Je médite. Gide allume une Chesterfield. Il s'impatiente, fait signe à Mateo.

- Dites-moi, mon ami, votre avis sur le style. Ce garçon ne va me donner aucun nom, c'est évident, par peur de se fâcher avec ceux qu'il aura oubliés.

- Ce n'est pas gentil à vous de lui demander cela, aussi. Je peux, moi, vous citer Patrick Modiano et Philippe Sollers, Pascal Quignard et Jean d'Ormesson, Jean-Marie Gustave Le Clézio et Hector Bianciotti, Erik Orsenna, Pierre Bergounioux, Pierre Michon, Michel Del Castillo, Anne Wiazemsky, Michel Tournier, Angelo Rinaldi, Annie Ernaux...

J'embraye dans le désordre.

- Et Jean-Jacques Schuhl, Emmanuel Carrère, Marie Nimier, Jean-Marie Laclavetine, Maurice Georges Dantec. Avec une mention particulière pour ceux qui enrichissent et réinventent le français à partir de l'outre-mer, Raphaël Confiant, Patrick Chamoiseau, et le magnifique Edouard Glissant...

- Et, rien qu'ici, Michel Houellebecq et Christophe Donner, pour s'en tenir aux vivants, bien sûr, et des tas d'autres qui se détestent cordialement, se jalousent, s'acoquinent parfois, une liste jusqu'au matin. Sans compter votre interlocuteur, trop modeste.
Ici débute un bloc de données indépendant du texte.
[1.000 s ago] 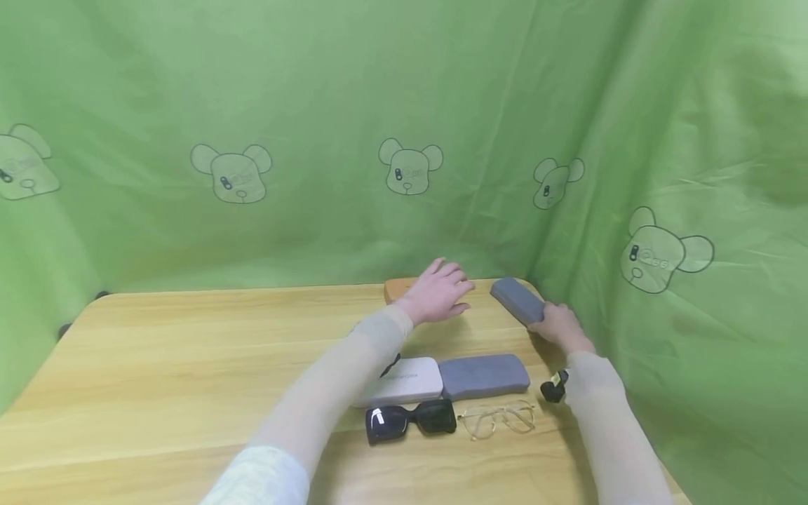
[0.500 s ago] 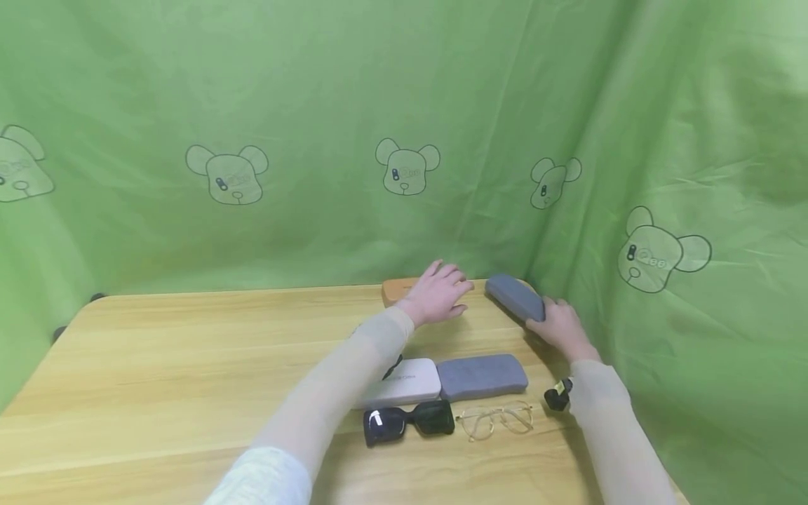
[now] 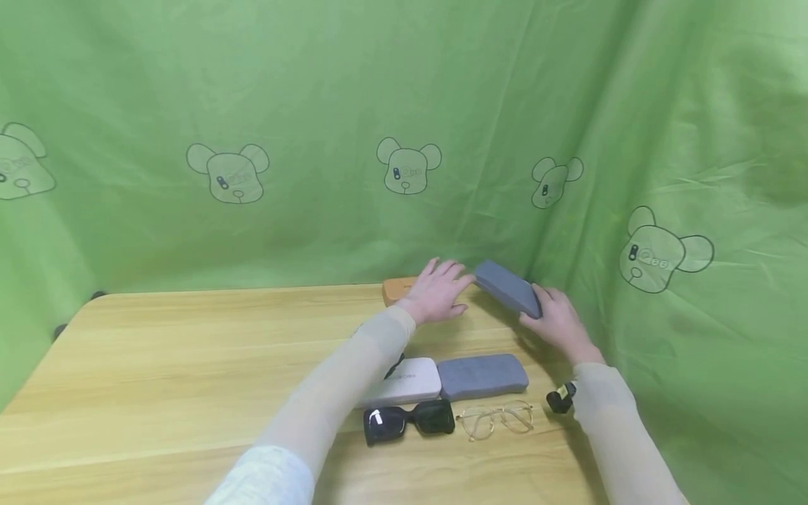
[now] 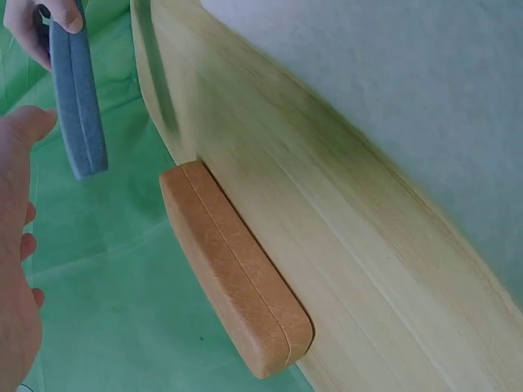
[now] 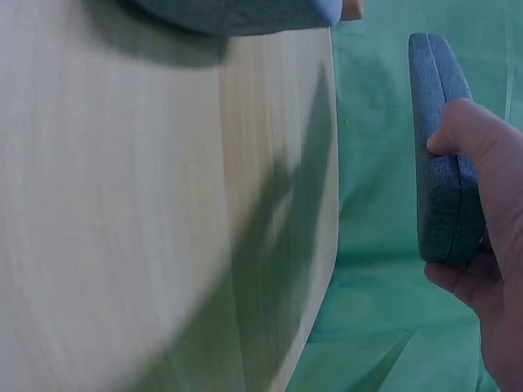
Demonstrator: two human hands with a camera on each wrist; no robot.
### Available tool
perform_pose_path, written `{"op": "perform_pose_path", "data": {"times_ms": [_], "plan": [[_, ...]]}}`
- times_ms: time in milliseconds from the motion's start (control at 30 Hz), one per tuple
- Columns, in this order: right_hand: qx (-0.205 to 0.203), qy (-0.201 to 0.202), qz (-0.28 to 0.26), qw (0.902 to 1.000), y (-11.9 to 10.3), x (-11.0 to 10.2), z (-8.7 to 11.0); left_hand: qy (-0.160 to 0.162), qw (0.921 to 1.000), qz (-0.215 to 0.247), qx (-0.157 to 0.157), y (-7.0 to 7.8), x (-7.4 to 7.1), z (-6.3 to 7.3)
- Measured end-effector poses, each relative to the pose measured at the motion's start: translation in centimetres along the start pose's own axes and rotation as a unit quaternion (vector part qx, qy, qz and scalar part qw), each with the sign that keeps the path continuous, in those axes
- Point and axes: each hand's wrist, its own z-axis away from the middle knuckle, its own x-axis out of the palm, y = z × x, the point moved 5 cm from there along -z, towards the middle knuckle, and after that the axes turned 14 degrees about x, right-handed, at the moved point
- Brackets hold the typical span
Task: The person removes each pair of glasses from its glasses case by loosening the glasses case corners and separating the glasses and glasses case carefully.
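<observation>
My right hand [image 3: 558, 324] grips one end of a grey-blue glasses case [image 3: 507, 287], thumb on one side and fingers on the other. This closed case is held tilted above the back right of the table, its far end raised. My left hand [image 3: 437, 291] hovers with loosely spread fingers and holds nothing. A small gap separates its thumb from the lifted case in the left wrist view. Beside and partly behind the left hand lies an orange-brown glasses case [image 4: 237, 269], closed, near the table's back edge.
Nearer the front, a white glasses case [image 3: 410, 379] and a second grey-blue case [image 3: 482, 375] lie side by side. Before them are black sunglasses [image 3: 410, 421] and thin-framed eyeglasses [image 3: 496, 421]. Green curtain [image 3: 303, 231] borders the wooden table [image 3: 189, 365] at the back and right.
The right hand has raised the grey-blue glasses case off the table and brought it slightly left, its far end tipping up towards the left hand. The left hand has hardly moved.
</observation>
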Motion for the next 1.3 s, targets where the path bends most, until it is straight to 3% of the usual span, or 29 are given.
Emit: {"op": "perform_pose_path", "data": {"times_ms": [567,933,1300], "plan": [[-0.084,0.019,-0.004,0.9963,-3.8,-0.9,1.3,-0.009,0.9995,0.009,-0.029,-0.7,0.0,0.3],[-0.142,0.044,-0.015,0.9888,-5.4,-1.1,1.8,0.002,0.9987,0.025,-0.044,-1.4,0.2,0.9],[-0.2,0.073,-0.038,0.9763,-6.9,-1.1,2.1,0.018,0.9987,0.012,-0.046,-2.4,0.4,1.8]]}}
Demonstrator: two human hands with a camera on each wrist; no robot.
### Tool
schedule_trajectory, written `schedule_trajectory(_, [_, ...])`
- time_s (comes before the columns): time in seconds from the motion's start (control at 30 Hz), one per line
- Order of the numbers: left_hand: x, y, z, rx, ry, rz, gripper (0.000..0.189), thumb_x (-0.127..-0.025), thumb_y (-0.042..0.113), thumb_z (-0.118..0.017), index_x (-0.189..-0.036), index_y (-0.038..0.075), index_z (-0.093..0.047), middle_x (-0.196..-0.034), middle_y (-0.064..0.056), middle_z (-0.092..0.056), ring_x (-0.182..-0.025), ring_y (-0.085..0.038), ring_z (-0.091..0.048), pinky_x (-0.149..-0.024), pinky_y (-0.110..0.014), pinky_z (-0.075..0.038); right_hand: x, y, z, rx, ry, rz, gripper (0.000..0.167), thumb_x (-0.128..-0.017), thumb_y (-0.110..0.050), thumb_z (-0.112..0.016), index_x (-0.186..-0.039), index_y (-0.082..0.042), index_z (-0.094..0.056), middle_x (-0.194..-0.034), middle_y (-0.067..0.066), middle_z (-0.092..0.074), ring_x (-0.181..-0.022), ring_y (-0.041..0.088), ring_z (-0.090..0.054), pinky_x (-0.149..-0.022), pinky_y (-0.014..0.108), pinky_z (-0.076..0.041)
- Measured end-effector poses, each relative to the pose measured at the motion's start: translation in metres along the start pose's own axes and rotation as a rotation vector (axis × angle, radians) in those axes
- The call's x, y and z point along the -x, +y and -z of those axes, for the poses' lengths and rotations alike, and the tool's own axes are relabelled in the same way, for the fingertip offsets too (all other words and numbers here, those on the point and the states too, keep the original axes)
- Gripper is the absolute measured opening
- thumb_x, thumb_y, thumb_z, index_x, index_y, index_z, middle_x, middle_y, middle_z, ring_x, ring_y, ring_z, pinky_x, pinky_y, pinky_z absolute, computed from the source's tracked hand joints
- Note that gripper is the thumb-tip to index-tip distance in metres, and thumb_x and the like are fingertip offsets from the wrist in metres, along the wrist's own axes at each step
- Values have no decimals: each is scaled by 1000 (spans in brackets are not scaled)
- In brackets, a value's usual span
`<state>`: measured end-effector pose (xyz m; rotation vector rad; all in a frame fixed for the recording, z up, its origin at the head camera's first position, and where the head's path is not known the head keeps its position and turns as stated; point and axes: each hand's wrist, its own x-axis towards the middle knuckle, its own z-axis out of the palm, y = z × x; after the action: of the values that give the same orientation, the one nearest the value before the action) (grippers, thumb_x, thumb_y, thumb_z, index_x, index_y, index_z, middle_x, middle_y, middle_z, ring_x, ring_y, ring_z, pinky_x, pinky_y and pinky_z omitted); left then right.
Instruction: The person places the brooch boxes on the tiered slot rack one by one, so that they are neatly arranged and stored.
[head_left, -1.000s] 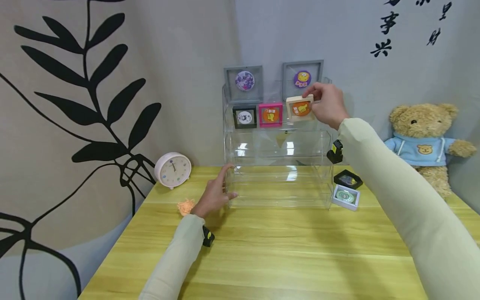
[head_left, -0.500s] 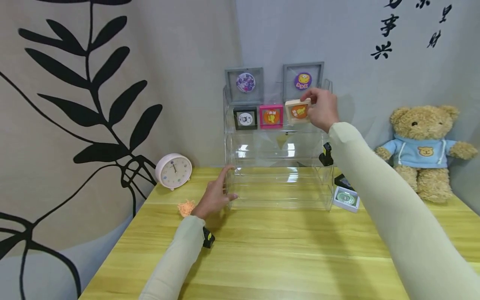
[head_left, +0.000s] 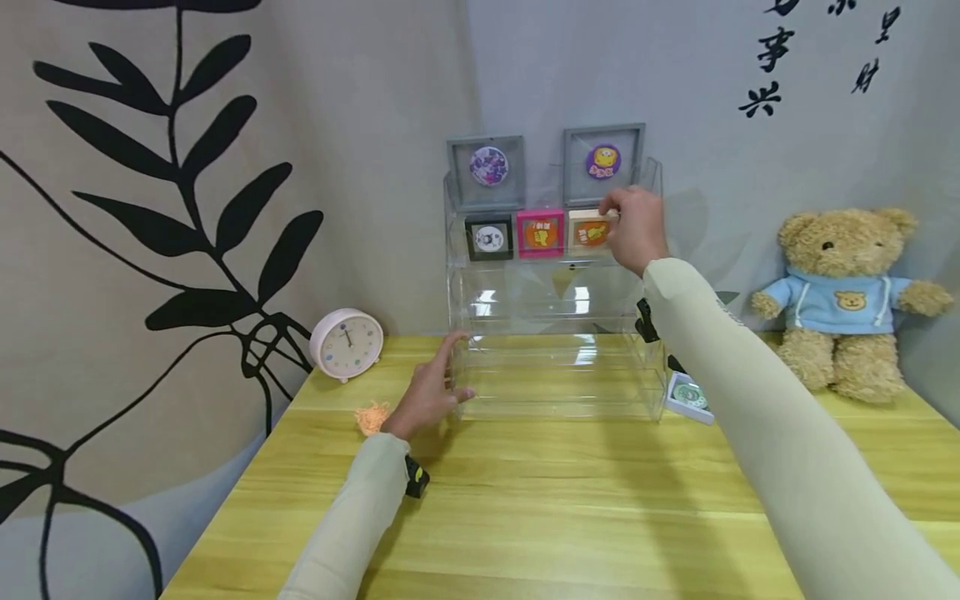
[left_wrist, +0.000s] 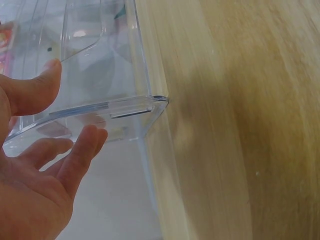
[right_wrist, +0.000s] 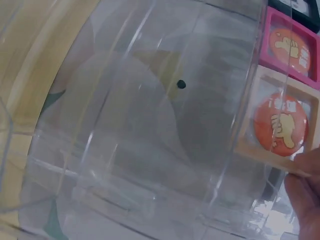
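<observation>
A clear acrylic tiered display rack (head_left: 555, 350) stands on the table. My left hand (head_left: 431, 390) holds its left side, and the left wrist view shows the thumb on one side of the panel and the fingers (left_wrist: 82, 155) on the other. My right hand (head_left: 636, 229) pinches the right edge of a beige square frame (head_left: 587, 215) with an orange thumbs-up badge inside. This frame sits on the second tier, beside a pink frame (head_left: 540, 251) and a black frame (head_left: 489, 252). In the right wrist view the beige frame (right_wrist: 252, 105) stands close to the pink one.
Two grey frames (head_left: 487, 200) with round badges stand on the top tier. A lilac frame (head_left: 690, 408) lies right of the rack, with a dark one partly hidden by the sleeve. A teddy bear (head_left: 847, 304), an alarm clock (head_left: 347, 344) and an orange trinket (head_left: 371, 417) surround it.
My right hand has moved left and slightly down, and the beige frame has gone from tilted in the air to upright on the tier beside the pink frame. The left hand stays put.
</observation>
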<state>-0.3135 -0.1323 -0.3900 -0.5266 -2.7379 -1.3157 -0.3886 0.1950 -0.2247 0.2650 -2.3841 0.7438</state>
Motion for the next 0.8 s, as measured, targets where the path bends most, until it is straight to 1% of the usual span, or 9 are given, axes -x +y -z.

- Je vous en prie, Mateo, dis-je.

Gide écrase sa cigarette et en cueille une autre dans le paquet.

- Et pourquoi pas vous? Si on n'en parle pas ici, qui le fera? Et de quoi auriez-vous l'air? Vous croyez que les autres se gênent? Le premier venu affirme à tous les vents sa grande vocation d'écrivain, sans scrupule, à croire que c'est un rituel conju-ratoire banal, et vous hésiteriez? A tort. Vous êtes un prosateur remarquable. Classique et chatoyant. Je crois me relire, par endroits. Plutôt atypique comme type, il est vrai, pas facile à classer. Un original, un vrai, ce qui vous fait échapper au tamis des grossistes. C'est très bon signe, un gage d'avenir, évidemment.

- Vous êtes sûr ?

- À peu près. Je sais, il y a quelque chose d'austère, d'ingrat, disons d'un peu «âpre» dans l'instant, à ne compter que sur la postérité : vous n'avez jamais eu envie d'être à la mode ?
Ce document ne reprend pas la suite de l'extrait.